Donc, tout espoir de revoir le roi n'était point perdu, et cette troisième journée que le cardinal avait fixée pour terme à ses espérances, n'était pas encore écoulée.
Vers deux heures, on entendit le galop d'un cheval, le cardinal courut à la fenêtre, quoiqu'il fût bien sûr que le cavalier ne pouvait être le roi.
Si sûr de lui même que fut le cardinal, il ne put retenir un cri de joie: un jeune homme, portant le costume des pages du roi, sauta lestement à bas de son cheval, jeta la bride au bras d'un laquais du cardinal qui reconnut Saint-Simon, cet ami de Baradas qui avait donné un si important avis à Marion Delorme.
—Bois-Robert, dit vivement le cardinal, faites entrer ce jeune homme près de moi et veillez à ce que personne ne nous interrompe.
Bois-Robert se précipita par les escaliers, et presque aussitôt, on entendit le pas rapide du jeune homme qui montait les degrés quatre à quatre.

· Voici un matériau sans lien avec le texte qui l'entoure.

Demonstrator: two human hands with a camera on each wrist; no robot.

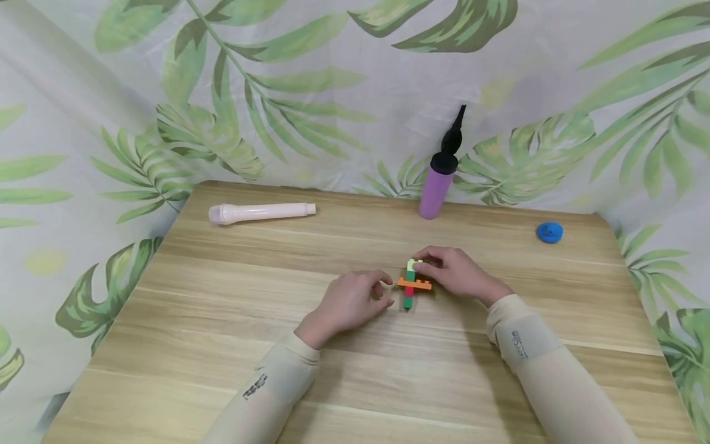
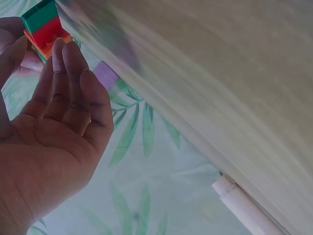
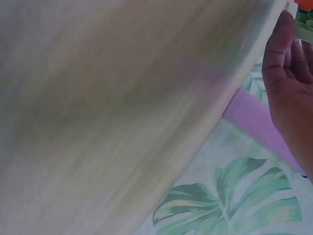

A la porte de la chambre, où l'attendait le cardinal, il se trouva face à face avec lui.
Le jeune homme s'arrêta court, arracha plutôt qu'il ne souleva son chapeau de sa tête et mit un genou en terre devant le cardinal.
—Que faites-vous, monsieur? lui demanda en riant le cardinal, je ne suis pas le roi.
—Vous ne l'êtes plus, monseigneur, c'est vrai; mais avec l'aide de Dieu, dit le jeune homme, vous allez le redevenir.